Directions:
Quote all of the data below exactly, please.

-=-=-=-=-

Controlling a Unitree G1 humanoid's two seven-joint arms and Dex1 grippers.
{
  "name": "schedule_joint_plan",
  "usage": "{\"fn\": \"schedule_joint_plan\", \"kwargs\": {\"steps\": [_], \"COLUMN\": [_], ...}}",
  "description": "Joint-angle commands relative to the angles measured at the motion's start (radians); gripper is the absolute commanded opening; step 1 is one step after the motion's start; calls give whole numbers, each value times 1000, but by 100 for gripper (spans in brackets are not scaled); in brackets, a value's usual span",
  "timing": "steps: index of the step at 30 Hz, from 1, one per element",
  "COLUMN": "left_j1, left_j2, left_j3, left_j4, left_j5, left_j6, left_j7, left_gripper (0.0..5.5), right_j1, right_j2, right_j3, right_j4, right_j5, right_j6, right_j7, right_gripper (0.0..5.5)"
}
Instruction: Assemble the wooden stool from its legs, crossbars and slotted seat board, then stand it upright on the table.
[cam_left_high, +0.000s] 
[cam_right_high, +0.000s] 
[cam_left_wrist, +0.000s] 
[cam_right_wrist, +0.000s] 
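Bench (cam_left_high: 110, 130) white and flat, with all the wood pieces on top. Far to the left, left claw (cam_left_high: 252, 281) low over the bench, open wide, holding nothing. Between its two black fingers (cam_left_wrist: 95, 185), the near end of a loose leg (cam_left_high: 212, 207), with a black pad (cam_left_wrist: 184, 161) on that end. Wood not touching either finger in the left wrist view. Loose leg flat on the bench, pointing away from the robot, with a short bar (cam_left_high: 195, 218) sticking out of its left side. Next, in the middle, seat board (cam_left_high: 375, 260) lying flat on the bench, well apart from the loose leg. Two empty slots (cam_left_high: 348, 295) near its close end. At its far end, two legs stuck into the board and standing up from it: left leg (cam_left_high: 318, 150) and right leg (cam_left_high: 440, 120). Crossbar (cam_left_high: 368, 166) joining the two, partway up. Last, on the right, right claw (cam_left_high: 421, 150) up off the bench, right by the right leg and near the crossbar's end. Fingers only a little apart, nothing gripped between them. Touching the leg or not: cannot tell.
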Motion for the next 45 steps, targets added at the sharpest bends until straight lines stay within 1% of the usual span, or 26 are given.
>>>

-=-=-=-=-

Task response:
Controlling a Unitree G1 humanoid's two seven-joint arms and Dex1 grippers.
{
  "name": "schedule_joint_plan",
  "usage": "{\"fn\": \"schedule_joint_plan\", \"kwargs\": {\"steps\": [_], \"COLUMN\": [_], ...}}",
  "description": "Joint-angle commands relative to the angles measured at the motion's start (radians); gripper is the absolute commanded opening; step 1 is one step after the motion's start; calls give whole numbers, each value times 1000, but by 100 for gripper (spans in brackets are not scaled); in brackets, a value's usual span",
  "timing": "steps: index of the step at 30 Hz, from 1, one per element",
  "COLUMN": "left_j1, left_j2, left_j3, left_j4, left_j5, left_j6, left_j7, left_gripper (0.0..5.5), right_j1, right_j2, right_j3, right_j4, right_j5, right_j6, right_j7, right_gripper (0.0..5.5)"
}
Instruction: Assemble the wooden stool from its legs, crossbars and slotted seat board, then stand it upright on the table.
[cam_left_high, +0.000s] 
[cam_right_high, +0.000s] 
[cam_left_wrist, +0.000s] 
[cam_right_wrist, +0.000s] 
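Bench (cam_left_high: 110, 130) white and flat, with all the wood pieces on top. Far to the left, left claw (cam_left_high: 252, 281) low over the bench, open wide, holding nothing. Between its two black fingers (cam_left_wrist: 95, 185), the near end of a loose leg (cam_left_high: 212, 207), with a black pad (cam_left_wrist: 184, 161) on that end. Wood not touching either finger in the left wrist view. Loose leg flat on the bench, pointing away from the robot, with a short bar (cam_left_high: 195, 218) sticking out of its left side. Next, in the middle, seat board (cam_left_high: 375, 260) lying flat on the bench, well apart from the loose leg. Two empty slots (cam_left_high: 348, 295) near its close end. At its far end, two legs stuck into the board and standing up from it: left leg (cam_left_high: 318, 150) and right leg (cam_left_high: 440, 120). Crossbar (cam_left_high: 368, 166) joining the two, partway up. Last, on the right, right claw (cam_left_high: 421, 150) up off the bench, right by the right leg and near the crossbar's end. Fingers only a little apart, nothing gripped between them. Touching the leg or not: cannot tell.
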Motion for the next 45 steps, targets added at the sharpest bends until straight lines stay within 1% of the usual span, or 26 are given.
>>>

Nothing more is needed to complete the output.